What am I supposed to do when my husband can't get over the past?
Asked Dec 23, 2008, 12:30 PM
When I meet my husband I wan't that into him or any other man for that fact. I was content just living my life without one. I know that I was a little mean to him in the beginning, but he was persistent and finally won me over with his patience and kindness. When I finally fell in love with him, he started being very possesive and always accused me of cheating with his friends, something I would never do. 1.5 years later we were still together and I was getting sick of him always accusing me of everything under the sun. I went away to another state for a few weeks to help my mother out and ran into a childhood friend. Went on a few dates, no sex just kissing. Realized that I did want to be with my boyfriend back home and broke it off.
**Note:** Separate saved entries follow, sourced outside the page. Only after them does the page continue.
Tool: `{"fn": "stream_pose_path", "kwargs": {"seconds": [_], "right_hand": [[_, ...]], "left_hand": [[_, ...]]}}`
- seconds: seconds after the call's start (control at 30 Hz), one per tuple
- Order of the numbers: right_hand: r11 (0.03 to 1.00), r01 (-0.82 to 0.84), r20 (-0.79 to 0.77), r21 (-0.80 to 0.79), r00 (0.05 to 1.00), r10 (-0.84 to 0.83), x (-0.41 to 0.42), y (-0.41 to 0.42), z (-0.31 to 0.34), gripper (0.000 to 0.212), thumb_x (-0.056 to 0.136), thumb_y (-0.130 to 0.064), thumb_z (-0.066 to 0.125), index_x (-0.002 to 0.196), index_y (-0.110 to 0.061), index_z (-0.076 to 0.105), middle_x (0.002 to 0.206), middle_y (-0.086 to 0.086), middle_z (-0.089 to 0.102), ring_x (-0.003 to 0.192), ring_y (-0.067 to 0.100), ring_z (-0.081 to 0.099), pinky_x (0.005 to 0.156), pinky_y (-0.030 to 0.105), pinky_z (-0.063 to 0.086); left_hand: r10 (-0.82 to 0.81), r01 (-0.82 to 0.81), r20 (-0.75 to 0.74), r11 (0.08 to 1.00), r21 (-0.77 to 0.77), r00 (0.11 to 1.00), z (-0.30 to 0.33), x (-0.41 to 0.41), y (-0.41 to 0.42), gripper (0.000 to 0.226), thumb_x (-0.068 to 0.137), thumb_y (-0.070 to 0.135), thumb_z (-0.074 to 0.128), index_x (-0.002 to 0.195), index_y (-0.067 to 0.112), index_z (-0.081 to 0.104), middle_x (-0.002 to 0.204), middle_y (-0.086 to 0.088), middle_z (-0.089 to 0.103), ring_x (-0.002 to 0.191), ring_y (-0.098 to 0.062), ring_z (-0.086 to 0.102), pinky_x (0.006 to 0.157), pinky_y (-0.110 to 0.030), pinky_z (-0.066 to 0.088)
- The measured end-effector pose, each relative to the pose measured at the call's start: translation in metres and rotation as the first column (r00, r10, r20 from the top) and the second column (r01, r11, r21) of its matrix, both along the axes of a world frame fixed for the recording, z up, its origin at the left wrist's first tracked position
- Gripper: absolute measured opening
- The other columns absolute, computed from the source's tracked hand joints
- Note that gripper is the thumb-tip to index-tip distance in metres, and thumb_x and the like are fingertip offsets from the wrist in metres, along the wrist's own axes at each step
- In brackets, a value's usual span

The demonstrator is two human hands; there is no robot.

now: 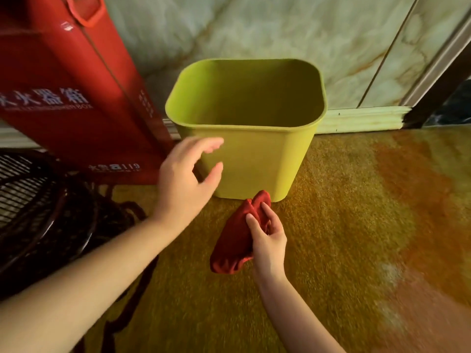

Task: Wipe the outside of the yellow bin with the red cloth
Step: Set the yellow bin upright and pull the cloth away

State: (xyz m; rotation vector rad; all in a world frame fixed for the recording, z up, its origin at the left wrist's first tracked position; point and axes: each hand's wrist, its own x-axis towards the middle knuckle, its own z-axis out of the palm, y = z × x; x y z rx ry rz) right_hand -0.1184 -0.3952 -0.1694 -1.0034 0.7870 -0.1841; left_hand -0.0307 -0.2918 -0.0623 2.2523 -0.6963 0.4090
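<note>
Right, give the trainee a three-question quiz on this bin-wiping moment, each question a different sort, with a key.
1. True or false: the red cloth is pressed flat against the rim of the yellow bin.
2. Which hand holds the cloth? A) left hand B) right hand C) both
3. Fill in: the red fire extinguisher box stands to the ____ of the bin in the head view.

Key
1. False: the cloth is bunched in the hand, low, near the bin's base.
2. B; the left hand is open, by the bin's near left corner.
3. left
</note>
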Motion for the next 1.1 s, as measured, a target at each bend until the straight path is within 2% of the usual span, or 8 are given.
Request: {"fn": "stream_pose_path", "kwargs": {"seconds": [0.03, 0.1, 0.17, 0.27, 0.43, 0.67, 0.93, 1.1], "right_hand": [[1.0, -0.012, 0.009, -0.001, 1.0, 0.012, -0.001, 0.004, 0.003, 0.036, 0.08, -0.016, 0.07, 0.104, -0.041, 0.06, 0.115, 0.0, 0.062, 0.106, 0.025, 0.063, 0.092, 0.049, 0.054], [0.999, -0.034, 0.023, 0.01, 0.999, 0.034, -0.003, 0.011, 0.007, 0.036, 0.08, -0.013, 0.071, 0.1, -0.04, 0.061, 0.114, 0.002, 0.064, 0.103, 0.026, 0.065, 0.09, 0.049, 0.055], [0.997, -0.068, 0.044, 0.033, 0.997, 0.066, -0.003, 0.017, 0.014, 0.035, 0.079, -0.011, 0.071, 0.099, -0.039, 0.062, 0.116, 0.005, 0.064, 0.102, 0.026, 0.067, 0.089, 0.047, 0.056], [0.991, -0.129, 0.084, 0.036, 0.989, 0.125, -0.003, 0.025, 0.027, 0.034, 0.081, -0.01, 0.069, 0.101, -0.036, 0.063, 0.114, 0.004, 0.066, 0.098, 0.023, 0.069, 0.085, 0.044, 0.058], [0.954, -0.3, 0.216, 0.012, 0.932, 0.291, 0.009, 0.028, 0.06, 0.032, 0.087, -0.006, 0.053, 0.11, -0.025, 0.067, 0.112, -0.001, 0.066, 0.084, 0.005, 0.069, 0.078, 0.037, 0.057], [0.805, -0.484, 0.293, -0.342, 0.759, 0.581, 0.055, 0.071, 0.122, 0.043, 0.079, 0.005, 0.062, 0.097, -0.034, 0.068, 0.112, 0.005, 0.066, 0.09, 0.019, 0.065, 0.075, 0.035, 0.054], [0.63, -0.542, 0.143, -0.556, 0.685, 0.715, 0.12, 0.177, 0.152, 0.031, 0.074, -0.006, 0.072, 0.1, -0.023, 0.068, 0.075, -0.003, 0.055, 0.071, 0.016, 0.054, 0.066, 0.037, 0.05], [0.524, -0.59, -0.059, -0.614, 0.697, 0.715, 0.152, 0.22, 0.128, 0.029, 0.071, -0.018, 0.076, 0.098, -0.024, 0.069, 0.099, 0.004, 0.065, 0.086, 0.027, 0.064, 0.082, 0.048, 0.056]], "left_hand": [[0.043, -0.049, -0.249, 0.999, -0.02, 0.968, -0.014, -0.015, 0.011, 0.047, 0.075, 0.02, 0.064, 0.121, 0.022, 0.053, 0.114, 0.003, 0.062, 0.104, -0.009, 0.057, 0.092, -0.027, 0.046], [0.058, -0.022, -0.69, 0.998, 0.06, 0.722, -0.038, -0.033, 0.03, 0.059, 0.071, 0.024, 0.07, 0.126, 0.026, 0.048, 0.118, 0.006, 0.06, 0.108, -0.006, 0.057, 0.089, -0.018, 0.044], [0.035, 0.004, -0.831, 0.999, 0.044, 0.556, -0.051, -0.038, 0.042, 0.054, 0.071, 0.021, 0.072, 0.122, 0.023, 0.054, 0.108, 0.007, 0.063, 0.096, 0.002, 0.058, 0.072, -0.003, 0.043], [-0.006, -0.085, -0.841, 0.994, -0.062, 0.541, -0.052, -0.04, 0.052, 0.043, 0.073, 0.009, 0.07, 0.114, 0.013, 0.06, 0.089, 0.011, 0.063, 0.081, 0.008, 0.057, 0.064, -0.001, 0.043], [-0.055, -0.262, -0.857, 0.94, -0.217, 0.512, -0.021, -0.03, 0.078, 0.035, 0.075, 0.003, 0.065, 0.109, 0.011, 0.063, 0.097, -0.008, 0.067, 0.086, -0.011, 0.063, 0.066, -0.011, 0.048], [-0.111, -0.336, -0.798, 0.866, -0.371, 0.593, 0.037, -0.011, 0.157, 0.025, 0.075, 0.005, 0.064, 0.091, 0.024, 0.069, 0.073, 0.013, 0.075, 0.074, -0.001, 0.068, 0.06, -0.015, 0.053], [0.037, -0.48, -0.818, 0.825, -0.3, 0.574, 0.07, 0.018, 0.27, 0.016, 0.075, 0.016, 0.067, 0.087, 0.025, 0.069, 0.067, 0.013, 0.074, 0.061, -0.002, 0.067, 0.051, -0.013, 0.049], [0.095, -0.568, -0.867, 0.789, -0.235, 0.49, 0.042, 0.038, 0.305, 0.02, 0.078, 0.016, 0.065, 0.098, 0.02, 0.066, 0.081, 0.004, 0.071, 0.07, -0.011, 0.065, 0.055, -0.018, 0.053]]}}
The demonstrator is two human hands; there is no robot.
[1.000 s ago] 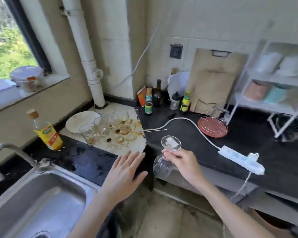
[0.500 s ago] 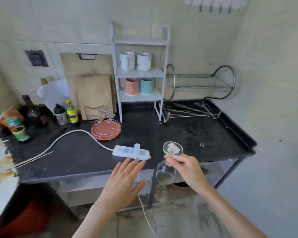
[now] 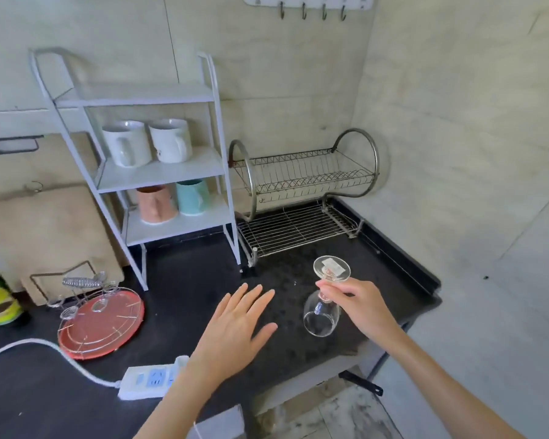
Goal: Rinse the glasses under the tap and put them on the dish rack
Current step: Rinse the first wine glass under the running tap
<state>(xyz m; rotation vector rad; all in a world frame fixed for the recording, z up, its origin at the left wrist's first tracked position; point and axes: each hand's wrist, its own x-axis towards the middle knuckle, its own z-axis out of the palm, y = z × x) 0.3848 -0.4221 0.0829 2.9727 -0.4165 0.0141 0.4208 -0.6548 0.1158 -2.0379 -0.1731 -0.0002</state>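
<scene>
My right hand (image 3: 358, 304) pinches the stem of a clear stemmed glass (image 3: 322, 313), held upside down with its foot up and a small label on the foot. The glass hangs over the black counter (image 3: 187, 280), in front of the two-tier metal dish rack (image 3: 298, 198) at the back right corner. Both tiers of the rack hold nothing. My left hand (image 3: 235, 331) hovers flat over the counter with fingers spread, to the left of the glass and holding nothing.
A white shelf unit (image 3: 159, 172) with several mugs stands left of the rack. A red round tray with a wire stand (image 3: 100, 321) and a white power strip (image 3: 149, 380) with its cable lie on the counter's left. Wooden boards lean on the wall.
The view has swung right from the sink and dirty glasses to the dish rack. My right hand has carried the upturned glass over the counter towards the rack; my left hand stays spread.
</scene>
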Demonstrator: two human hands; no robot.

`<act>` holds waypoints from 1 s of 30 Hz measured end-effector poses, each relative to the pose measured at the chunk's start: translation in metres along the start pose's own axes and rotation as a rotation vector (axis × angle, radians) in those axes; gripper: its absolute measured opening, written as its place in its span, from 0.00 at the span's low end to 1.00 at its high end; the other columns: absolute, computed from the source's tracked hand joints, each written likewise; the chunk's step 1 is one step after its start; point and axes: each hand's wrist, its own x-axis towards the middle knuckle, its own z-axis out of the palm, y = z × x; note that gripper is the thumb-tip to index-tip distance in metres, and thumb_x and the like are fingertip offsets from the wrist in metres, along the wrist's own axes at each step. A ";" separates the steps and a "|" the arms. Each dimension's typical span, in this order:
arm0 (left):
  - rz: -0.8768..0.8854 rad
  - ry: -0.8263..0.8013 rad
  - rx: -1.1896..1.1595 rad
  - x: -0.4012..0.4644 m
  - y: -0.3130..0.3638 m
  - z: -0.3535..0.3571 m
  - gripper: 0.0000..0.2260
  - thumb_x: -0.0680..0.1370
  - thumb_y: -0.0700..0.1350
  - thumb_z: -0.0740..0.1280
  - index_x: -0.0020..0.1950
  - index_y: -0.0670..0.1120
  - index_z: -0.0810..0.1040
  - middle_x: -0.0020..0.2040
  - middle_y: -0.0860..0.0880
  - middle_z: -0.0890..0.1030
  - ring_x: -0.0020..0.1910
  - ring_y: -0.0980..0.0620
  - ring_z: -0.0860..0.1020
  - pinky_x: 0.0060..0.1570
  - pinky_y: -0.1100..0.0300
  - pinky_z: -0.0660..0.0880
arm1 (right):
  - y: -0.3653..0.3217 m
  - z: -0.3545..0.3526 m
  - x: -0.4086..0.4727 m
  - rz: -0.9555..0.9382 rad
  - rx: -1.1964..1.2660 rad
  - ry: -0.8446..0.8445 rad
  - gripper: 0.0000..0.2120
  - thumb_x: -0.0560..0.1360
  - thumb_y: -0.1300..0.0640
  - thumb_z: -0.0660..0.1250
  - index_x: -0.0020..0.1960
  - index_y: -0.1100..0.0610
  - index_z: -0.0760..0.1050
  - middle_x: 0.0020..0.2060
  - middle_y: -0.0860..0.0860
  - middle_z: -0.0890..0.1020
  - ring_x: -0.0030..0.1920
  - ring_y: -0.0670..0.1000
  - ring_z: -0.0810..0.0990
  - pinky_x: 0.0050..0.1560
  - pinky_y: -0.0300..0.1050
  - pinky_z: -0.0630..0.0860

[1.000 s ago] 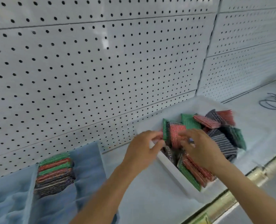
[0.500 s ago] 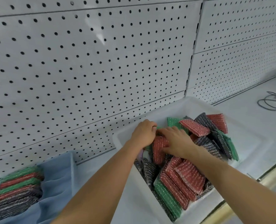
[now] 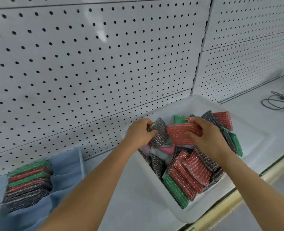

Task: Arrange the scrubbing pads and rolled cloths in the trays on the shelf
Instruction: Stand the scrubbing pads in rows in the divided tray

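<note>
A white tray (image 3: 254,135) on the shelf holds several red, green and grey scrubbing pads (image 3: 187,177) lying loose. My left hand (image 3: 138,133) grips a grey scrubbing pad (image 3: 160,133) above the tray's near-left corner. My right hand (image 3: 206,135) holds a red scrubbing pad (image 3: 179,132) beside it, and the two pads overlap. Under the lifted pads, pink and pale rolled cloths (image 3: 161,150) show in the tray. At the lower left, a blue divided tray (image 3: 68,165) carries a neat row of pads (image 3: 27,182) in one compartment.
A white pegboard wall (image 3: 88,64) rises behind the shelf. A coiled grey cable (image 3: 277,102) lies on the shelf at the far right. The shelf's front edge (image 3: 237,197) has a yellowish rail running along the lower right.
Both hands have come up out of the pile, each with a pad in it. Cloths under the pads are uncovered. The view has shifted right, so the blue tray sits further left.
</note>
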 end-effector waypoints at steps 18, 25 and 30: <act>-0.332 0.553 -0.495 -0.261 -0.183 -0.170 0.20 0.76 0.40 0.69 0.63 0.57 0.71 0.52 0.53 0.79 0.40 0.56 0.81 0.36 0.64 0.79 | -0.205 0.174 -0.085 -0.213 0.487 -0.213 0.09 0.73 0.63 0.70 0.45 0.50 0.76 0.38 0.42 0.80 0.41 0.46 0.79 0.41 0.44 0.77; -0.426 0.819 -0.420 -0.320 -0.236 -0.200 0.17 0.75 0.38 0.68 0.61 0.52 0.71 0.45 0.58 0.79 0.31 0.62 0.76 0.36 0.64 0.76 | -0.245 0.266 -0.118 -0.277 0.286 -0.431 0.08 0.73 0.58 0.71 0.44 0.45 0.75 0.41 0.43 0.82 0.41 0.42 0.80 0.46 0.36 0.77; -0.412 0.880 -0.478 -0.341 -0.255 -0.204 0.14 0.76 0.39 0.70 0.57 0.51 0.72 0.46 0.56 0.79 0.35 0.66 0.77 0.32 0.65 0.77 | -0.251 0.295 -0.129 -0.511 0.000 -0.290 0.06 0.72 0.57 0.71 0.49 0.51 0.78 0.45 0.44 0.80 0.46 0.47 0.76 0.42 0.49 0.78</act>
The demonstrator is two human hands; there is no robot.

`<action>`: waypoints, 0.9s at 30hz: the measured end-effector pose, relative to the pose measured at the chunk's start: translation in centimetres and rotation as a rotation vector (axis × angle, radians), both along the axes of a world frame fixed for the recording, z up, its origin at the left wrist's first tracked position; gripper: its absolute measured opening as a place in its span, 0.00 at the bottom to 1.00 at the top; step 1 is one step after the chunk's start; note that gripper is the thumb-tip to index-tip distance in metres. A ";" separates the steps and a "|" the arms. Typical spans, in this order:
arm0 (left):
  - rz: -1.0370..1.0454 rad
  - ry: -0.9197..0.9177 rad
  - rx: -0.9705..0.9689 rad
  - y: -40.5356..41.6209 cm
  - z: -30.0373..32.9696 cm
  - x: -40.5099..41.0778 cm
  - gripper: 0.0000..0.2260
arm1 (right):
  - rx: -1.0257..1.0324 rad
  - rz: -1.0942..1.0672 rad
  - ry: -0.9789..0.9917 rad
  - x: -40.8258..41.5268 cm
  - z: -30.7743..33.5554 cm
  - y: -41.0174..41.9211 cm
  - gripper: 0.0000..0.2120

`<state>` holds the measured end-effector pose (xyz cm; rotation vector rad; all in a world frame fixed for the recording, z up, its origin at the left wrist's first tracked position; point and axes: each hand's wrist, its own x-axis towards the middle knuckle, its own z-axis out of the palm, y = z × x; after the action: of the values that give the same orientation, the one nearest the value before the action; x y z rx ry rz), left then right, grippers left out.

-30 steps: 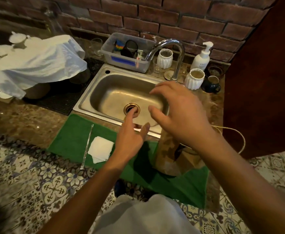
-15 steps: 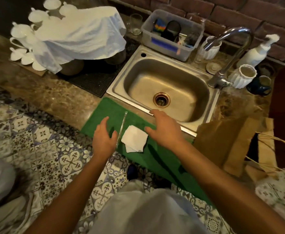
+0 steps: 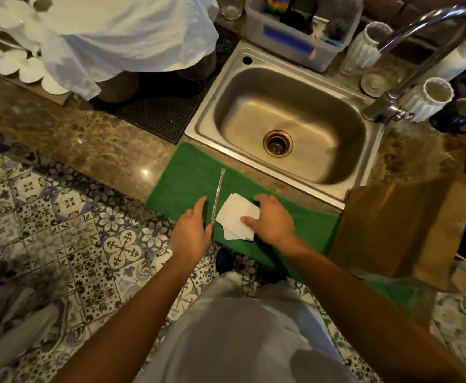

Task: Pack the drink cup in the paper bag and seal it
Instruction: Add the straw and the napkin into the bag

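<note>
Green mat point(image 3: 187, 175): we see a flat, felt-like rectangle lying over the front edge of the desk point(image 3: 88, 139), just before the sink.
Desk: brown, mottled stone with a polished shine.
Straw point(image 3: 217, 197): a long thin rod in a clear wrapper, lying straight on the mat, to the left of the napkins.
Napkins point(image 3: 236, 217): white, soft, square-folded paper in a small loose stack on the mat.
Left hand point(image 3: 191, 232): we find it beside the near end of the straw; the fingers are apart and relaxed, gripping nothing, the thumb close to the straw's tip.
Right hand point(image 3: 274, 221): it lies on the right edge of the napkins, thumb pressed on the paper, the other fingers bent over the far corner; we cannot tell whether they pinch the stack.
Paper bag point(image 3: 386, 228): brown matte kraft paper, creased, standing at the right end of the mat, well apart from both hands.
Drink cup: we cannot see it; the bag's inside is hidden from us.
Sink point(image 3: 364, 172): brushed steel, a rounded rectangular basin with a ringed drain, behind the mat.
Tap point(image 3: 419, 62): a curved chrome tube arching over the sink's right corner.
Ribbed cups point(image 3: 430, 100): white, fluted ceramic, near the tap's base.
Plastic tub point(image 3: 295, 48): translucent grey, boxy, behind the sink.
White cloth point(image 3: 132, 31): thin, draped over things at the back left.
Floor point(image 3: 60, 230): patterned tiles with floral motifs.
</note>
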<state>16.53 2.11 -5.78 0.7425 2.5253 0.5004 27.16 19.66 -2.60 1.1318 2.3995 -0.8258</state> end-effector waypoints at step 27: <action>-0.026 -0.160 0.509 1.2 5.5 0.1 0.36 | -0.491 -0.572 0.601 4.4 10.3 4.1 0.06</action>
<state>16.67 3.29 -0.27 0.8680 2.2520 1.1690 31.52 23.75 7.74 1.5203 2.0594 -2.0578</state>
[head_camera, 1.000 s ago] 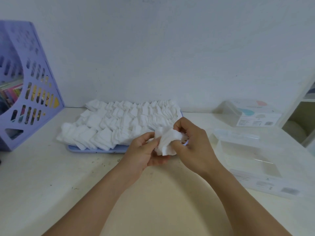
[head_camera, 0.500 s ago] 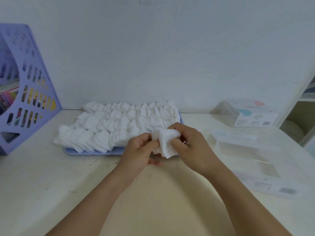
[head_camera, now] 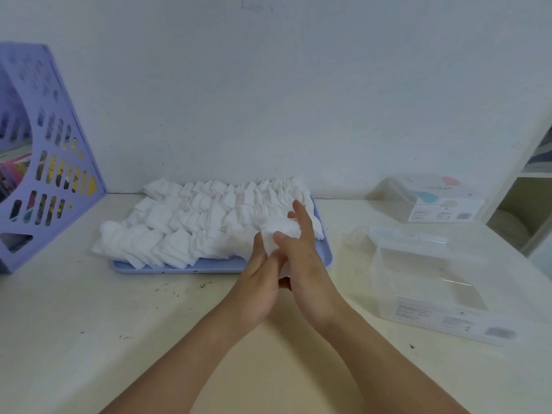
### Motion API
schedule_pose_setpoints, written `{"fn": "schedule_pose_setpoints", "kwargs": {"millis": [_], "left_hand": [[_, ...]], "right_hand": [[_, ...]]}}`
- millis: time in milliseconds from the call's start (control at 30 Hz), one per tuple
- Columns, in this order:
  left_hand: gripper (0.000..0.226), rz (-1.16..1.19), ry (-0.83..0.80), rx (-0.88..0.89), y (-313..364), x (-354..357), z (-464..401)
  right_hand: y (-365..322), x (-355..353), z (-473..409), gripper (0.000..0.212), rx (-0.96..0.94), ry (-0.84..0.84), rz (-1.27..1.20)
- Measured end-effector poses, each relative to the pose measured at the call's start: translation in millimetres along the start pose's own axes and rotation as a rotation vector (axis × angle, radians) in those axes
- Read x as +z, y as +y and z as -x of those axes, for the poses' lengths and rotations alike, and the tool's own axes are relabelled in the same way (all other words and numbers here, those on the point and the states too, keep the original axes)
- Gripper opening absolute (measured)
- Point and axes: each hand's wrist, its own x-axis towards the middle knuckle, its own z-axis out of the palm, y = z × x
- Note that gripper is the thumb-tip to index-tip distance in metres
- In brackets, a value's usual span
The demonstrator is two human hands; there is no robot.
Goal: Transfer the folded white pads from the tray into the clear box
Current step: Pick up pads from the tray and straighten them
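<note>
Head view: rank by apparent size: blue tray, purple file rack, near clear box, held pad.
1. blue tray
2-3. purple file rack and near clear box: similar, rack cropped, unranked
4. held pad

White wall point(head_camera: 268, 85), cream table point(head_camera: 89, 339), shelf unit point(head_camera: 534, 180)
</note>
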Motion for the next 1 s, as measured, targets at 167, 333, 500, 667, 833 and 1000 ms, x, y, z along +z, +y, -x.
{"fn": "schedule_pose_setpoints", "kwargs": {"millis": [167,333,500,667,833,1000], "left_hand": [[0.039,-0.195,0.040,0.100,3,-9,-13],[0.048,-0.197,0.166,0.136,20,-9,-14],[0.065,-0.257,0.042,0.206,39,8,-15],[0.090,-0.665,-0.044,0.248,42,49,-31],[0.071,-1.282,-0.331,0.212,9,90,-36],[0.056,-1.342,-0.321,0.204,5,110,-31]], "right_hand": [[-17,-18,5,0.077,-0.188,0.035,0.259],[-30,-39,4,0.078,-0.170,-0.128,0.503],[-62,-77,0,0.033,-0.100,-0.057,0.530],[-99,-139,8,0.051,0.040,0.110,0.457],[-105,-204,18,0.043,0.381,0.429,0.583],[-92,-244,31,0.044,0.569,0.445,0.520]]}}
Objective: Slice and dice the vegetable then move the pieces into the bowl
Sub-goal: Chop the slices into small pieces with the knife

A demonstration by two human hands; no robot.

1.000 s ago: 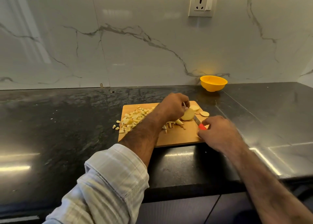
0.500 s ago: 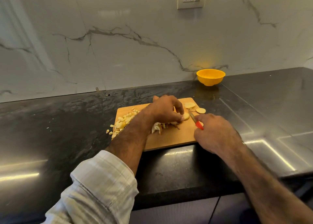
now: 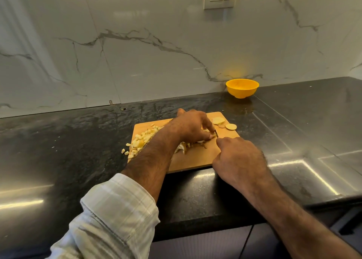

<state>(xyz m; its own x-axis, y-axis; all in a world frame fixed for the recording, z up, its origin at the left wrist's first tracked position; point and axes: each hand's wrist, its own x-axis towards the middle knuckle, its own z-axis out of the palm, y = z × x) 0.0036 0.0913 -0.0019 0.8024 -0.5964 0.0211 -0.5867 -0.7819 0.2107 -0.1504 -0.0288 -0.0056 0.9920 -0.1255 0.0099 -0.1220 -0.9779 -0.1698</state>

We wound up getting married and I told him about this other guy 2 years later because my conscious was not at ease. We got through it then, but from time to time he brings it up and everything else that he thought I was doing and brutally disrespects me. We have been married for almost three years and I am really getting sick and tired of defending myself. I admitted what I did wrong, but he feels that I did a lot worse to him as far as sleeping with his friend and things... horrible things that I would never be capable of doing. I understand that these outbursts are from him hurting, but I am hurting too! I am a good woman and a good wife to him. When it is good between us it is very good and we are in love, but when it is bad it is a total nightmare. I am 36 years old and he is 29, I am tired of dealing with this, but truly love him and I know that he loves me, but can we ever get past the past?